Page:Sue - Les Mystères du peuple, tome 2.djvu/257

La bibliothèque libre.
Cette page a été validée par deux contributeurs.
235
LES MYSTÈRES DU PEUPLE.

— Près la porte des Brebis ?

— Justement… Ce jour-là était jour de sabbat ; or, vous savez, mes seigneurs, combien est solennelle et sacrée l’interdiction de faire quoi que ce soit le jour du sabbat !

— Pour tout homme religieux, c’est commettre une terrible impiété.

— Maintenant, jugez la conduite du Nazaréen, — reprit Caïphe. — Il va à la piscine, et notez, en passant, que, par une astuce scélérate et pour ruiner les médecins, il ne reçoit jamais un denier pour ses guérisons, car il est fort versé dans l’art de guérir.
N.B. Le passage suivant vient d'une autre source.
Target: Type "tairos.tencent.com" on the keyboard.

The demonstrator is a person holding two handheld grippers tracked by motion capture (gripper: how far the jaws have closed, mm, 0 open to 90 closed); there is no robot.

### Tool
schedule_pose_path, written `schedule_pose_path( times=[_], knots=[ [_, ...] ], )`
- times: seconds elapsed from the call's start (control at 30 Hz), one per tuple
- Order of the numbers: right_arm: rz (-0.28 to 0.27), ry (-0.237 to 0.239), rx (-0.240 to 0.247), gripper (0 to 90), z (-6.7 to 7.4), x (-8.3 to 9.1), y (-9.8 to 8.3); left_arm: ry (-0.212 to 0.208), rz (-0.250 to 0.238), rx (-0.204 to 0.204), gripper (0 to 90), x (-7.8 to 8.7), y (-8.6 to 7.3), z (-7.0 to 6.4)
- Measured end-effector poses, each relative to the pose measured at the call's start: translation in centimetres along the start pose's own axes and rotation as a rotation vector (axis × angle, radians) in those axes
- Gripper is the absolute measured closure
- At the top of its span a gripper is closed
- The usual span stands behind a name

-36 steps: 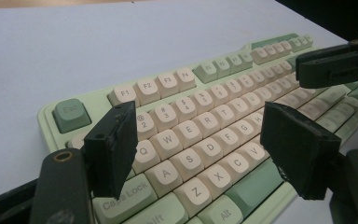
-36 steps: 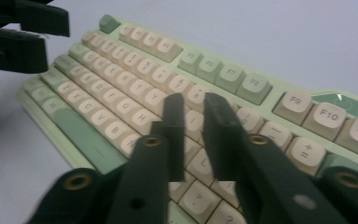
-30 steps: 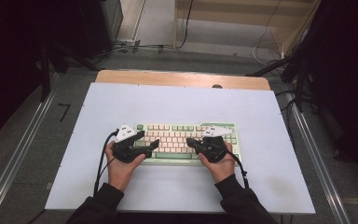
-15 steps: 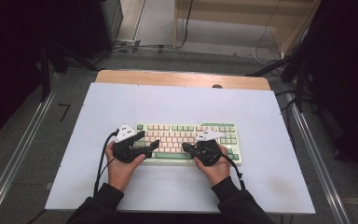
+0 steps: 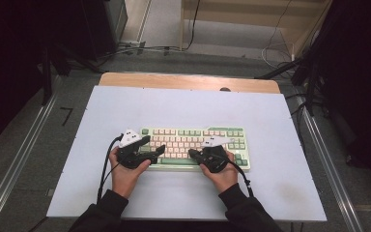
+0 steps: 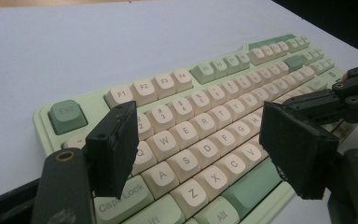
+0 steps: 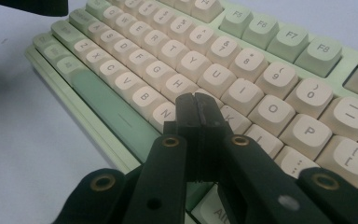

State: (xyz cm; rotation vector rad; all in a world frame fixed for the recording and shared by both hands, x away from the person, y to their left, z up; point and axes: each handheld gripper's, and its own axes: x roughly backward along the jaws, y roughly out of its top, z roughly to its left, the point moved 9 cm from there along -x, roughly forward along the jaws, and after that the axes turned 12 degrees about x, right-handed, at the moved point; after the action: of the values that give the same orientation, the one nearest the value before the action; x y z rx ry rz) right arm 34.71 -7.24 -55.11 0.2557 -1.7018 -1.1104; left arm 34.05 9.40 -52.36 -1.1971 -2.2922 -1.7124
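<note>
Keyboard [image 5: 193, 147] on tabletop [image 5: 183, 106] | left tongs [image 6: 205, 154] wide apart above the letter keys, holding nothing | right tongs [image 7: 196, 112] closed, empty, tips over the keys near N | both hands low at the near edge

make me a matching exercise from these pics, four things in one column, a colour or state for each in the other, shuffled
Things:
1. left gripper
2. right gripper
3. Esc key
4. table top

Colour or state:
A. jaws shut together, tips over the keys near N
B. pale, bare surface under the keyboard
C. dark green, at the keyboard's corner
D. jaws wide apart above the letter keys

Pairs: 1-D, 2-A, 3-C, 4-B
</note>
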Motion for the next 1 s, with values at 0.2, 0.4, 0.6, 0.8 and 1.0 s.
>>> schedule_pose_path(
  times=[0.2,0.4,0.6,0.8,1.0],
  knots=[
    [-0.081,0.005,-0.053,64.9,-0.8,1.4,1.0,-0.001,-0.002,-0.001,28.6,0.0,0.1,0.0],
    [-0.14,-0.036,-0.117,50.8,-2.5,3.2,1.2,-0.002,-0.006,0.002,28.6,0.1,0.2,0.0],
    [-0.147,-0.093,-0.142,37.6,-3.8,4.5,0.6,0.001,-0.015,0.002,28.6,0.3,0.3,0.0],
    [-0.149,-0.129,-0.162,34.1,-4.9,5.7,-0.4,0.01,-0.018,-0.002,27.9,0.6,0.4,0.1],
    [-0.135,-0.157,-0.172,32.7,-5.6,6.8,-1.5,0.019,-0.022,-0.01,24.8,1.4,0.3,0.2]
  ],
)
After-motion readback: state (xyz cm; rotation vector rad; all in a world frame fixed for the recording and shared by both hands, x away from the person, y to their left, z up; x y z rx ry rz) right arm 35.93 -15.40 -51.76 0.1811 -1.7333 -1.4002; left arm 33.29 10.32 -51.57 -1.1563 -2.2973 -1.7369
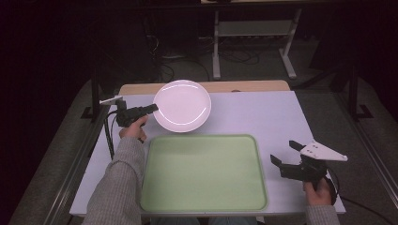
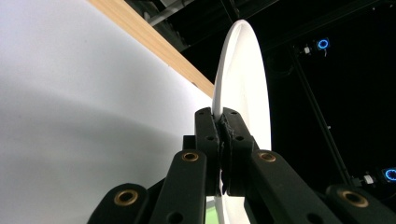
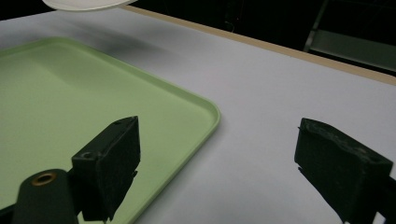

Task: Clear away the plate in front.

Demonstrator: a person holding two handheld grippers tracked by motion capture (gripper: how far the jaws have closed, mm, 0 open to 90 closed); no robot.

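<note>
Your left gripper [image 1: 154, 108] is clenched on the left rim of the white plate [image 1: 182, 105]. In the left gripper view both jaws press together on the plate's [image 2: 243, 79] edge. The plate is held above the white table [image 1: 263, 117], just beyond the far edge of the green tray [image 1: 202, 173]. Your right gripper [image 1: 287, 153] hovers near the tray's right side, jaws spread wide and holding nothing; the tray's [image 3: 70, 88] corner lies beside its left jaw.

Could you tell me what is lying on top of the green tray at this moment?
Nothing lies on the green tray; its whole surface shows bare. The white plate, clamped at its rim by the left gripper, is beyond the tray's far edge. The right gripper is open beside the tray.
</note>
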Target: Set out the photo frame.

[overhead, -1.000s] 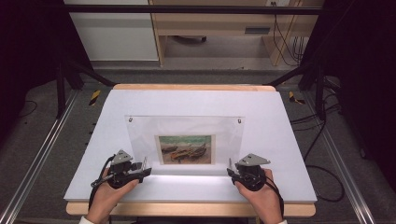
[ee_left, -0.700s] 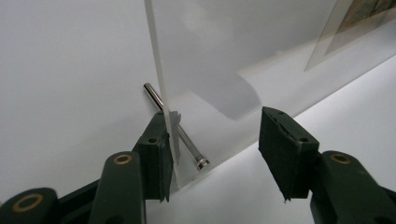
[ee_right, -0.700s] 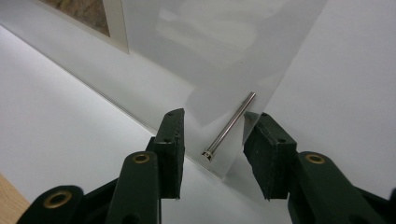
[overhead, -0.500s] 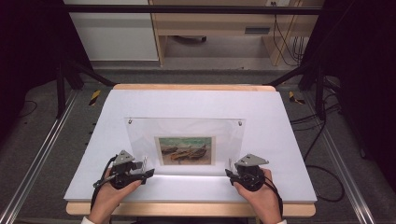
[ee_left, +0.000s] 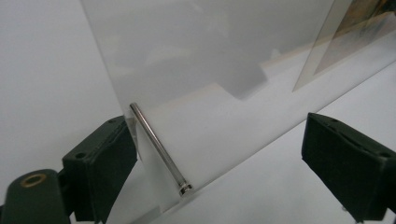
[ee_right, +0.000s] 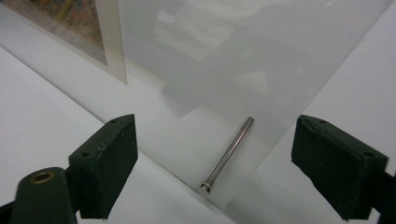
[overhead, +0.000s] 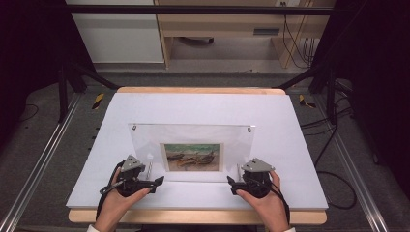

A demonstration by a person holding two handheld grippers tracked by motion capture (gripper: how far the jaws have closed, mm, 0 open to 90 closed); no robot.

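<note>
Currently | acrylic picture frame [overhead: 192, 152] standing on white surface [overhead: 203, 111] | left tongs [overhead: 155, 182], right tongs [overhead: 230, 184]: just opened, released, flanking its lower corners

Frame [overhead: 193, 145] is clear acrylic, so from above its edges nearly vanish against the white table [overhead: 203, 108]; only the two top screws give the far corners away. The picture [overhead: 192, 157] inside is too small to read, some brownish shapes, maybe boats. In the left gripper view the picture [ee_left: 359, 32] is cut off at the top right corner, and in the right gripper view it's [ee_right: 65, 28] cut by the top edge and blurry. Both forearms run off the bottom edge of the high view.
</note>
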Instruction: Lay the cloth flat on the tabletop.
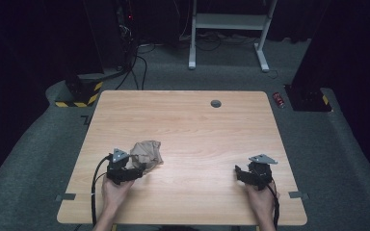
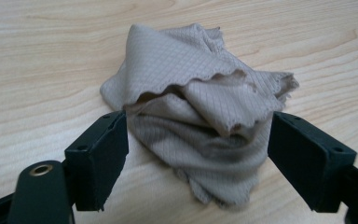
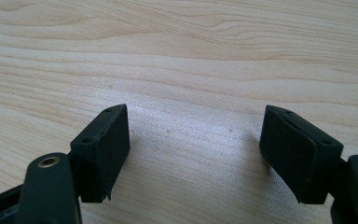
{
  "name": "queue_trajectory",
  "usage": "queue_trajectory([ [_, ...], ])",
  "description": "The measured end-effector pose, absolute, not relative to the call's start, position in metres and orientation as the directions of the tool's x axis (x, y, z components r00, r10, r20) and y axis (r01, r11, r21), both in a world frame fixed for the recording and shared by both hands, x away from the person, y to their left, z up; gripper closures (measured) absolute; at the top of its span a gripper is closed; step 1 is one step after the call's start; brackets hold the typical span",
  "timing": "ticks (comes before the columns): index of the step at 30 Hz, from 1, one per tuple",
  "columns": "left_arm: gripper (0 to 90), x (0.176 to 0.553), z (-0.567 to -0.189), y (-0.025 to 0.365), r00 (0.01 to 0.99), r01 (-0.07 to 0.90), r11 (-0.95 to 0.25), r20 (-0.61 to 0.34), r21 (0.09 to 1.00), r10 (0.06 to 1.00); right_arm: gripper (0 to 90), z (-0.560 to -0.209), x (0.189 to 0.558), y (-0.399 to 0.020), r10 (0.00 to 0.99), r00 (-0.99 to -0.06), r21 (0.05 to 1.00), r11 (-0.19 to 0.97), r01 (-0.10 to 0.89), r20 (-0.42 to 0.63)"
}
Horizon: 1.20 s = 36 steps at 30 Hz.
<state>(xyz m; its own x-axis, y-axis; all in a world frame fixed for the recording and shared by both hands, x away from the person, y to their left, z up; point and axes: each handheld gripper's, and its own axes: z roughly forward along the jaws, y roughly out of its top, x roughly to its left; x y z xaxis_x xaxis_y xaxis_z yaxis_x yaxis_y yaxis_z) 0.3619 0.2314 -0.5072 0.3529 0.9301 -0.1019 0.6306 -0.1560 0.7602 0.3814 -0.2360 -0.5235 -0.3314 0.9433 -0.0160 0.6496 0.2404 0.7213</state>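
Crumpled beige cloth [image 1: 147, 153] on table [image 1: 197, 125], toward near-left corner — bunched, not spread. Left gripper [image 2: 198, 140] spread wide, jaws flanking cloth's folds, ready to pinch. Right gripper [image 3: 193, 149] spread over bare wood near right edge — idle, well apart from cloth.

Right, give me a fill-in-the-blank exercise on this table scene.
1. The left gripper has its jaws open around a crumpled beige ____.
2. The right gripper has nothing but bare ____ between its open jaws.
3. The cloth lies on the wooden table, toward the person's ____ side.

Missing words: cloth; wood; left
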Motion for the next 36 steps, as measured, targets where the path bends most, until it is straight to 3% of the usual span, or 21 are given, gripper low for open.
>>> queue_trajectory([
  [19, 28.3, 0.392, -0.512, 0.22, 0.309, 0.683, -0.194, -0.037, 0.704, 0.95, 24.0, -0.524, 0.381, -0.236, 0.943, -0.331, 0.721, 0.24, 0.65, -0.016],
  [25, 42.6, 0.394, -0.516, 0.217, 0.318, 0.693, -0.199, -0.047, 0.693, 0.947, 24.0, -0.524, 0.381, -0.236, 0.943, -0.331, 0.721, 0.241, 0.65, -0.016],
  [36, 79.6, 0.394, -0.516, 0.212, 0.371, 0.673, -0.217, -0.069, 0.707, 0.926, 24.0, -0.523, 0.381, -0.236, 0.944, -0.331, 0.721, 0.24, 0.65, -0.016],
])
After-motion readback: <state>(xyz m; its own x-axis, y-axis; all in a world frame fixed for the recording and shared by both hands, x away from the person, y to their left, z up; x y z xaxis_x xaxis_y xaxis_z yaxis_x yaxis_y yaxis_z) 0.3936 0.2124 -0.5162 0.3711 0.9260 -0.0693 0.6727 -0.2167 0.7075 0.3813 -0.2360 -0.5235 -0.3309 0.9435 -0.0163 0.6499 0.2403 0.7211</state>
— Comment voulez-vous, seigneur Caïphe, qu’un homme qui ne respecte rien respecte même les médecins ?…

— Le Nazaréen arrive donc à la piscine ; il y trouve, entre autres, un homme qui avait le pied démis, il le lui remet…

— Quoi ! le jour du sabbat ?

— Il aurait osé ?…

— Abomination de la désolation !…

— Guérir un malade le jour du sabbat… sacrilège !…

— Oui, mes seigneurs, — répondit le prince des prêtres d’une voix lamentable ; — il a commis ce sacrilège[1] !

— Si encore ce jeune homme n’avait pas guéri le malade, — dit tout bas Aurélie à Jeane en souriant, — je concevrais leur colère…

— Une telle impiété, — ajouta le docteur Baruch, — une telle impiété mériterait le dernier supplice[2], car il est impossible d’outrager plus abominablement la religion !…

— Et ne croyez pas, — reprit Caïphe, — que le Nazaréen se cache

  1. Cet homme s’en alla dire aux Juifs que c’était Jésus qui l’avait guéri, et c’est pour cette raison que les Juifs persécutaient Jésus et qu’ils cherchaient à le faire mourir, parce qu’il faisait ces choses le jour du sabbat. (Évangile selon saint Luc, ch. V, v. 15-16.)
  2. Mais les Juifs cherchaient encore avec plus d’ardeur à le faire mourir, parce que non-seulement il ne gardait pas le sabbat, mais qu’il disait même que Dieu était son père, se faisant ainsi égal à Dieu. (Évangile selon saint Luc, ch. V, v. 18.)